I thought I was being a good wife.
I thought I was giving him some much-needed relief, maybe even saving his life.
I thought I knew what I was doing, where I was headed, even what I was feeling.
But I barely knew the half of it. This was the Highlands of Papua New Guinea after all, the land of the unexpected.
Standing there pumping away, my mind wandered. My body faltered. And my spirit…well, let’s just say it ventured into new realms.
It started with how the hell did I get into this mess and how can I work through this pain, and soon moved into bigger questions, wider ideas, deeper concepts. . .
Why do we have pain? Do we choose it more often than not?
What matters?
What doesn’t matter?
And why don’t we ask these questions until we’re forced to?
Why don’t we wake up sooner?
There've been more smiles here in the jungle than anywhere I've lived before.
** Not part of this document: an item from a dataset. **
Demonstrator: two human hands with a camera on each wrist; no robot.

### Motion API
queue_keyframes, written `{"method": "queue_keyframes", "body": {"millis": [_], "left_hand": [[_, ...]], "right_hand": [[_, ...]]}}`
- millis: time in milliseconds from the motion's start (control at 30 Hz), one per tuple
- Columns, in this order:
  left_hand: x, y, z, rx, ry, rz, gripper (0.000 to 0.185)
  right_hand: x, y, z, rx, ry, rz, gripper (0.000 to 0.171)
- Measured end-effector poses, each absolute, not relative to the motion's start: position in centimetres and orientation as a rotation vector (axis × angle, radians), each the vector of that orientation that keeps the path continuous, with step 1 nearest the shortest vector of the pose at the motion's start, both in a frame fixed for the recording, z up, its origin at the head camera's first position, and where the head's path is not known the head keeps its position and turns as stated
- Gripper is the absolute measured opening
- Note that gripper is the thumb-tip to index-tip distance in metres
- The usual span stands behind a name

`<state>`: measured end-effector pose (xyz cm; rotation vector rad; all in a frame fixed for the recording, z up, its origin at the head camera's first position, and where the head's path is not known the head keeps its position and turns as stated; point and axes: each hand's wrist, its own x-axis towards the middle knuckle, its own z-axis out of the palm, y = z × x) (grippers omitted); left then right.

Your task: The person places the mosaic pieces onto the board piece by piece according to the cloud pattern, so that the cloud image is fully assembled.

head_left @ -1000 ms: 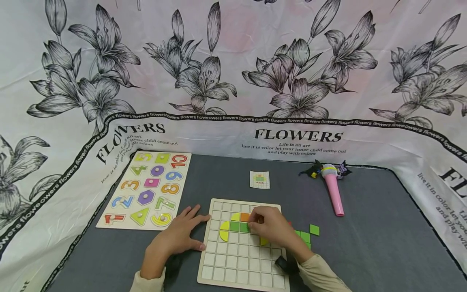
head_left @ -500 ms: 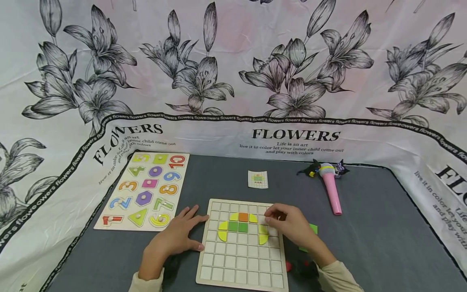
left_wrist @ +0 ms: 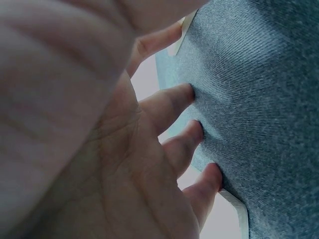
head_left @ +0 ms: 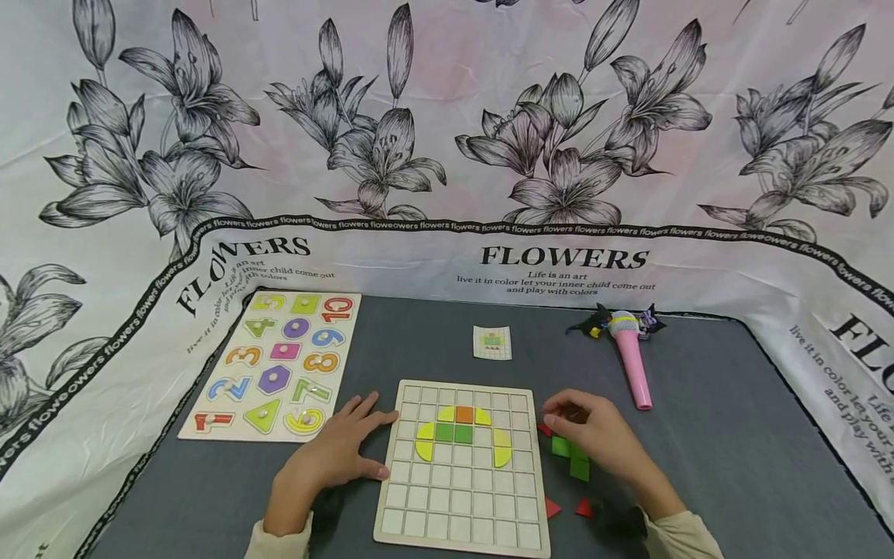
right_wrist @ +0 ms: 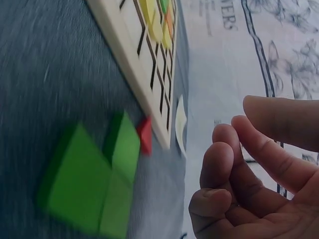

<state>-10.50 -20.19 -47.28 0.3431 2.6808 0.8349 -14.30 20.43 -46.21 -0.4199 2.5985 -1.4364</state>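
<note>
On the table (head_left: 726, 435), the left hand (head_left: 335, 454) lies flat steadying the grid board (head_left: 461, 512) while the right hand (head_left: 594, 439), loosely curled and empty, hovers over the green blocks (head_left: 569, 456) beside it, apparently choosing a piece to pinch next.

Both arms wear cream long sleeves; a dark band with a small camera sits at each wrist.
</note>
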Motion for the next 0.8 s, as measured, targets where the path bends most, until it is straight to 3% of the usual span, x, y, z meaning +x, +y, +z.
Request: {"method": "queue_keyframes", "body": {"millis": [800], "left_hand": [[-10.5,-20.3,-47.1,0.361,2.676,0.829,0.083]], "right_hand": [[-13.6,26.7,-47.3,-0.346,2.663,-1.296,0.022]]}}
What are we missing?
What am I missing?
Why didn’t I ask bigger questions like these before?
How can I carve out time to keep digging to depths like these?
If our modern life doesn’t encourage it, how can I create a life that does?
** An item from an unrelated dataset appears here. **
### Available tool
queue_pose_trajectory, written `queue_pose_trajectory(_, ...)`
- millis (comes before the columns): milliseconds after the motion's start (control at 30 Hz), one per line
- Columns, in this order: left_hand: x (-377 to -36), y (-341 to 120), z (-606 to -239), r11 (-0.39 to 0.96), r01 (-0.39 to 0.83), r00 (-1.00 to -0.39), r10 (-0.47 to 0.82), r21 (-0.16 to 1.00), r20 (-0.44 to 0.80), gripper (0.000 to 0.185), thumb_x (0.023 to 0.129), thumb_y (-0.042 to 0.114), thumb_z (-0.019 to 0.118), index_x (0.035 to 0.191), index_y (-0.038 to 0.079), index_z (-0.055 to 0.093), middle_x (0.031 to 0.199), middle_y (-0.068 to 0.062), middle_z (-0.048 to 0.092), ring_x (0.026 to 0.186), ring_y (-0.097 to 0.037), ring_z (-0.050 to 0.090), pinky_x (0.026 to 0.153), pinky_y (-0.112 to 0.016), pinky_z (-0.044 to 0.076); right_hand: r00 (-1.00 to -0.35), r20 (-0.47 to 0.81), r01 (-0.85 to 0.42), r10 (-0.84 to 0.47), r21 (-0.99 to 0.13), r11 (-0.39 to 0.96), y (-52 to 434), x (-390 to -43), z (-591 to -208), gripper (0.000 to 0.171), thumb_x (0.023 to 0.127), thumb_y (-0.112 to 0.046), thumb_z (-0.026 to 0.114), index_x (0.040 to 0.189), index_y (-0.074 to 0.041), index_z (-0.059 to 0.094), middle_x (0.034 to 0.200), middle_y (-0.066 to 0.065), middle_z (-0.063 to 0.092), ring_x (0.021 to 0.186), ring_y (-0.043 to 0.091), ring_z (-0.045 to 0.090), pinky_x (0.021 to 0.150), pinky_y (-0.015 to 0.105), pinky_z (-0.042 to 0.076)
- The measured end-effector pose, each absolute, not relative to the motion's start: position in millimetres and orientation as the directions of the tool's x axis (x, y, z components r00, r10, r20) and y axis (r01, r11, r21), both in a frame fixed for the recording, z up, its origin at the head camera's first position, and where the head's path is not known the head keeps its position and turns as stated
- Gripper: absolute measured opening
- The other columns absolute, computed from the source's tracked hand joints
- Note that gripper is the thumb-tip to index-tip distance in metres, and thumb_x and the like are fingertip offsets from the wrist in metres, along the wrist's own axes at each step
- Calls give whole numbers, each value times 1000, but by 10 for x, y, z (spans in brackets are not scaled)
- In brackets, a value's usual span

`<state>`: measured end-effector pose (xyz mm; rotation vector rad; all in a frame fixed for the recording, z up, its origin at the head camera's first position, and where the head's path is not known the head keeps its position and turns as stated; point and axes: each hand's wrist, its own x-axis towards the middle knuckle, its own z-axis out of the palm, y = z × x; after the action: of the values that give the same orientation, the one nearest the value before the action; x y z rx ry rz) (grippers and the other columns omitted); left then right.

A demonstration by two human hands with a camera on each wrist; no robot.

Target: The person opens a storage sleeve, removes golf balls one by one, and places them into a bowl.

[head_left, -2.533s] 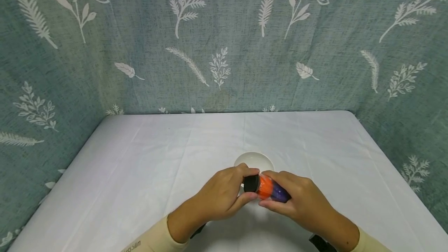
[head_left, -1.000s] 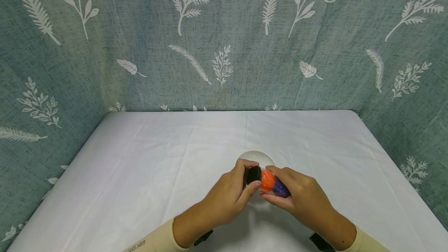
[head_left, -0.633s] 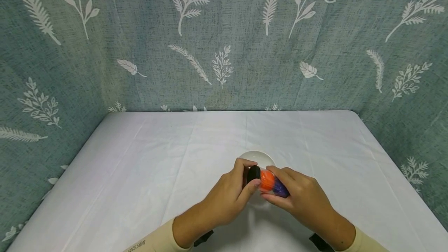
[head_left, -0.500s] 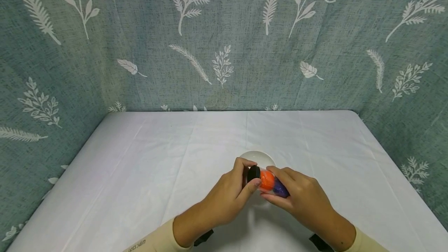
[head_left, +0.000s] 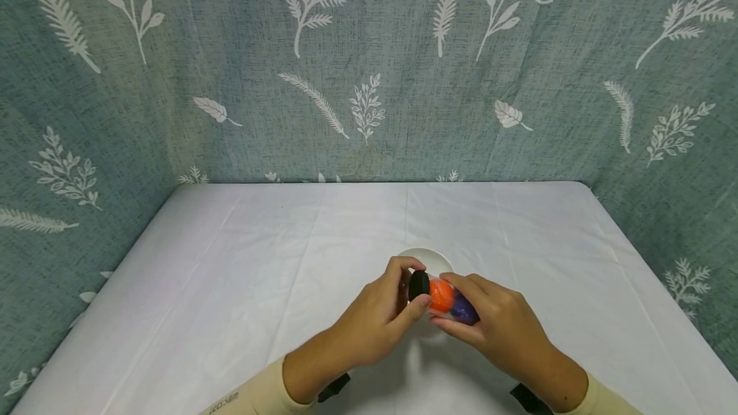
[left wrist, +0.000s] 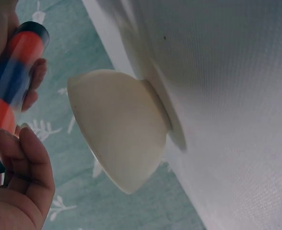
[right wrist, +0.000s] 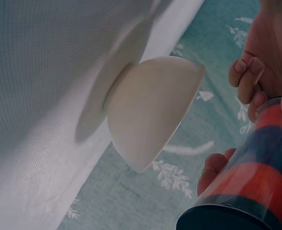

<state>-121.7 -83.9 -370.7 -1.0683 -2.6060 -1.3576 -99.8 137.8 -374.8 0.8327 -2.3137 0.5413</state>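
Item 1: clear tube (head_left: pixel 446 300), banded orange and dark blue, with a black cap (head_left: pixel 418 285). Held level above the worktop (head_left: pixel 230 274), near the middle of its near edge, with the capped end pointing left and slightly far. The left wrist view shows the same tube (left wrist: pixel 14 72) blurred, striped red and blue, with dark ends.

Item 2: left hand (head_left: pixel 375 325). Its fingers curl over the cap from the far side and the thumb presses the cap's near side, pinching it. Cream sleeve (head_left: pixel 248 396) with small printed lettering at the wrist.

Item 3: right hand (head_left: pixel 496 332). Its fingers wrap round the blue end of the tube, thumb on the near side, gripping the body. In the right wrist view the tube (right wrist: pixel 255 187) fills the lower right corner, dark rim foremost, with fingertips (right wrist: pixel 246 72) of the other hand beyond it.

Item 4: white bowl (head_left: pixel 429 260), standing on the worktop just beyond the hands and partly hidden by them. The wrist views show its plain outer wall and small foot (left wrist: pixel 126 134) (right wrist: pixel 150 110); the tube is above and beside it, apart from it.

Item 5: worktop under a creased white cloth.

Item 6: grey-green curtain (head_left: pixel 369 63) printed with white leaf sprigs, enclosing the far, left and right sides.
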Motion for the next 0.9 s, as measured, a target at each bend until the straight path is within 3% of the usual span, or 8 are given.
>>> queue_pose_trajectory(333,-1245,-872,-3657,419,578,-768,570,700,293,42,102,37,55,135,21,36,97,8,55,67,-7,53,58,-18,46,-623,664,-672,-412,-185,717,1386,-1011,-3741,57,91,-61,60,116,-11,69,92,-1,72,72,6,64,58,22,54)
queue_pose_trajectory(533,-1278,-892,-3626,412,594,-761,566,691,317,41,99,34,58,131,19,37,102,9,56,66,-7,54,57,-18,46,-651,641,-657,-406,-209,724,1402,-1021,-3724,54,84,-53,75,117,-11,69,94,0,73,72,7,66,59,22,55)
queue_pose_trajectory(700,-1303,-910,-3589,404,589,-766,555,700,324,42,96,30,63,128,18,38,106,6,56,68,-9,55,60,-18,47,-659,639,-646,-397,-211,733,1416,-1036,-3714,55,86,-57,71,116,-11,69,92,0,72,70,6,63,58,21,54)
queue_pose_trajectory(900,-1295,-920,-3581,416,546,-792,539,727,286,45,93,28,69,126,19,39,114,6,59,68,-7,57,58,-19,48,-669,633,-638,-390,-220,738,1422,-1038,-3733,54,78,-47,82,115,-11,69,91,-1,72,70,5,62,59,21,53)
I was a Peace Corps Volunteer pushing a baton back and forth in the middle of the rainforest so my husband would feel better. I wasn’t digging wells or bandaging gushing wounds. I wasn’t reversing poverty or teaching children how to read. I wasn’t searching for Birds of Paradise or learning how to forage in some of the most untouched rainforest in the world.
But I was growing myself. I was learning what it meant to be connected to my deeper self. I was listening, listening in ways I never had before. Being alone with my thoughts, struggling to overcome fear, and a pain brought about by someone else but continued by my own choice, I had inadvertently found a new space within myself.
Struggle began to transform into beauty.
Pain into gift.
The land of the unexpected had given me a treasure.
A gift I would continue to unwrap for the rest of my life.
Bob survived that day and vowed to never drink from unknown water sources again. My arms obviously survived, too. My vow, however, was to never ignore the silent urgings of my spirit again. I’d take more time to unearth my feelings, to mine for the silent thoughts that didn’t always feel safe emerging, and I would always do my best to ask myself the hard questions before they were forced upon me, questions that sat like bumps on a log silently waiting to be seen. Funny though, almost 30 years later, they look a lot more like lush leaves on a jungle vine continually aching to be seen with wide-eyed wonder, revered for their inherent beauty . . . silent, but ever so rich with unfailing treasure.